Stored items from a collection
────
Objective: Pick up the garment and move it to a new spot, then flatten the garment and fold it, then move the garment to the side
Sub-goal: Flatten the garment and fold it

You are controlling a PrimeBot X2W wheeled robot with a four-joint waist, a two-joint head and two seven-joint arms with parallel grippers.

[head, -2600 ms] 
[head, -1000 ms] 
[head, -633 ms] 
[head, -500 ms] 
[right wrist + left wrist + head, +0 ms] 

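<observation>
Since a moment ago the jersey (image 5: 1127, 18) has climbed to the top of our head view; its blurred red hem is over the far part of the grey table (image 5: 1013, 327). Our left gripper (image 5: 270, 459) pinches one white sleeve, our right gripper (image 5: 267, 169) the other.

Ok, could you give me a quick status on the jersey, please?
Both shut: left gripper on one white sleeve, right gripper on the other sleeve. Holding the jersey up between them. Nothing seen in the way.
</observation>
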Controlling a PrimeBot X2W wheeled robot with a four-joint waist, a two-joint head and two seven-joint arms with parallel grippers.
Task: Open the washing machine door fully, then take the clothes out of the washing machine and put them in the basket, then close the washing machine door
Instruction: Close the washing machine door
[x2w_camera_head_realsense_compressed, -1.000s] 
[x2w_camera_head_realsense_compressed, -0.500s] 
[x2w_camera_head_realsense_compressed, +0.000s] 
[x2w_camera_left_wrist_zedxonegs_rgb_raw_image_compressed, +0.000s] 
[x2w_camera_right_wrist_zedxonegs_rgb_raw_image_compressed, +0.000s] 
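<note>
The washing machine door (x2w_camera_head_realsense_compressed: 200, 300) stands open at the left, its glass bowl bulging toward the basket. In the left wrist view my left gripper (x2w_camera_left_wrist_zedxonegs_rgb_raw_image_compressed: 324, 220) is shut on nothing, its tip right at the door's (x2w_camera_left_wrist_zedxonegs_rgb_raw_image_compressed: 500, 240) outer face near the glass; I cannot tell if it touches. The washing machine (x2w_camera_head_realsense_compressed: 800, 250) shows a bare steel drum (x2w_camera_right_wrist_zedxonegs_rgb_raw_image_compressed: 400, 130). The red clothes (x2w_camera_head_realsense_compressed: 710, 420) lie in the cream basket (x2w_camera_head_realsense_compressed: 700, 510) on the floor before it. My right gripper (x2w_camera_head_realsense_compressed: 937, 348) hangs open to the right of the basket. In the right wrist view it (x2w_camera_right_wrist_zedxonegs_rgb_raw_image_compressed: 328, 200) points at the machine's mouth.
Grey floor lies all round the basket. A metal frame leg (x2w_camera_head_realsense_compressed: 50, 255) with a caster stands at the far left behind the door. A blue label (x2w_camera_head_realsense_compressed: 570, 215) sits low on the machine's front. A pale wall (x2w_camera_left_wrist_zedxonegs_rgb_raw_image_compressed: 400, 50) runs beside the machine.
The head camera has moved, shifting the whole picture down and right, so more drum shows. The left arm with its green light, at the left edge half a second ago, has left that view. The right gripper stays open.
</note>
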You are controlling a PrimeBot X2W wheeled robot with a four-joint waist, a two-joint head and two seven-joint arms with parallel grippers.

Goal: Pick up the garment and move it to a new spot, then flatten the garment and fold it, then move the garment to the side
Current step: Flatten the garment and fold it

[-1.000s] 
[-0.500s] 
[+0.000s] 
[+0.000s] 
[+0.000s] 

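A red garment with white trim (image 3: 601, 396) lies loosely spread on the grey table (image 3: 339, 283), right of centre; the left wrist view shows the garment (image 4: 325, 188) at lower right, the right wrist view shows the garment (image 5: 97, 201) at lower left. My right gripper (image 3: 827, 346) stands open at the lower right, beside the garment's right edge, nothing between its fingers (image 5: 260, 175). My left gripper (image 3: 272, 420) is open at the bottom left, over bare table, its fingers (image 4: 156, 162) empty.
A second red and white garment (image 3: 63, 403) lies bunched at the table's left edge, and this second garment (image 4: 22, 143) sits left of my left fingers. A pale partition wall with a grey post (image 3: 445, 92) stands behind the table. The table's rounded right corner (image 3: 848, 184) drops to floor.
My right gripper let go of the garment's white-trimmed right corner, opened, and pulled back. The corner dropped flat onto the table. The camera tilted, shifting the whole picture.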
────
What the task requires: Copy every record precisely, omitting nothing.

Solution to the exercise:
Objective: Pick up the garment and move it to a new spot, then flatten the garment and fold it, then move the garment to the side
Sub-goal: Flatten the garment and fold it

You are controlling a PrimeBot X2W wheeled robot with a four-joint waist, a two-joint head and two seven-joint arms with parallel grippers.

[head, -2600 ms] 
[head, -1000 ms] 
[head, -633 ms] 
[head, -500 ms] 
[right wrist + left wrist + head, +0 ms] 

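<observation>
Since a moment ago the jersey (image 5: 1127, 18) has climbed to the top of our head view; its blurred red hem is over the far part of the grey table (image 5: 1013, 327). Our left gripper (image 5: 270, 459) pinches one white sleeve, our right gripper (image 5: 267, 169) the other.

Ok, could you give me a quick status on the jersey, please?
Both shut: left gripper on one white sleeve, right gripper on the other sleeve. Holding the jersey up between them. Nothing seen in the way.
</observation>
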Controlling a PrimeBot X2W wheeled robot with a four-joint waist, a two-joint head and two seven-joint arms with parallel grippers.
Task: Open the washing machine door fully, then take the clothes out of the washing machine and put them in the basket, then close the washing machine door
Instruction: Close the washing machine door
[x2w_camera_head_realsense_compressed, -1.000s] 
[x2w_camera_head_realsense_compressed, -0.500s] 
[x2w_camera_head_realsense_compressed, +0.000s] 
[x2w_camera_left_wrist_zedxonegs_rgb_raw_image_compressed, +0.000s] 
[x2w_camera_right_wrist_zedxonegs_rgb_raw_image_compressed, +0.000s] 
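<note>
The washing machine door (x2w_camera_head_realsense_compressed: 200, 300) stands open at the left, its glass bowl bulging toward the basket. In the left wrist view my left gripper (x2w_camera_left_wrist_zedxonegs_rgb_raw_image_compressed: 324, 220) is shut on nothing, its tip right at the door's (x2w_camera_left_wrist_zedxonegs_rgb_raw_image_compressed: 500, 240) outer face near the glass; I cannot tell if it touches. The washing machine (x2w_camera_head_realsense_compressed: 800, 250) shows a bare steel drum (x2w_camera_right_wrist_zedxonegs_rgb_raw_image_compressed: 400, 130). The red clothes (x2w_camera_head_realsense_compressed: 710, 420) lie in the cream basket (x2w_camera_head_realsense_compressed: 700, 510) on the floor before it. My right gripper (x2w_camera_head_realsense_compressed: 937, 348) hangs open to the right of the basket. In the right wrist view it (x2w_camera_right_wrist_zedxonegs_rgb_raw_image_compressed: 328, 200) points at the machine's mouth.
Grey floor lies all round the basket. A metal frame leg (x2w_camera_head_realsense_compressed: 50, 255) with a caster stands at the far left behind the door. A blue label (x2w_camera_head_realsense_compressed: 570, 215) sits low on the machine's front. A pale wall (x2w_camera_left_wrist_zedxonegs_rgb_raw_image_compressed: 400, 50) runs beside the machine.
The head camera has moved, shifting the whole picture down and right, so more drum shows. The left arm with its green light, at the left edge half a second ago, has left that view. The right gripper stays open.
</note>
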You are controlling a PrimeBot X2W wheeled robot with a four-joint waist, a two-joint head and two seven-joint arms with parallel grippers.

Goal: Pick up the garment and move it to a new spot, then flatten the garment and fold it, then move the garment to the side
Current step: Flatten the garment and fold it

[-1.000s] 
[-0.500s] 
[+0.000s] 
[+0.000s] 
[+0.000s] 

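A red garment with white trim (image 3: 601, 396) lies loosely spread on the grey table (image 3: 339, 283), right of centre; the left wrist view shows the garment (image 4: 325, 188) at lower right, the right wrist view shows the garment (image 5: 97, 201) at lower left. My right gripper (image 3: 827, 346) stands open at the lower right, beside the garment's right edge, nothing between its fingers (image 5: 260, 175). My left gripper (image 3: 272, 420) is open at the bottom left, over bare table, its fingers (image 4: 156, 162) empty.
A second red and white garment (image 3: 63, 403) lies bunched at the table's left edge, and this second garment (image 4: 22, 143) sits left of my left fingers. A pale partition wall with a grey post (image 3: 445, 92) stands behind the table. The table's rounded right corner (image 3: 848, 184) drops to floor.
My right gripper let go of the garment's white-trimmed right corner, opened, and pulled back. The corner dropped flat onto the table. The camera tilted, shifting the whole picture.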

The answer has been fully written out.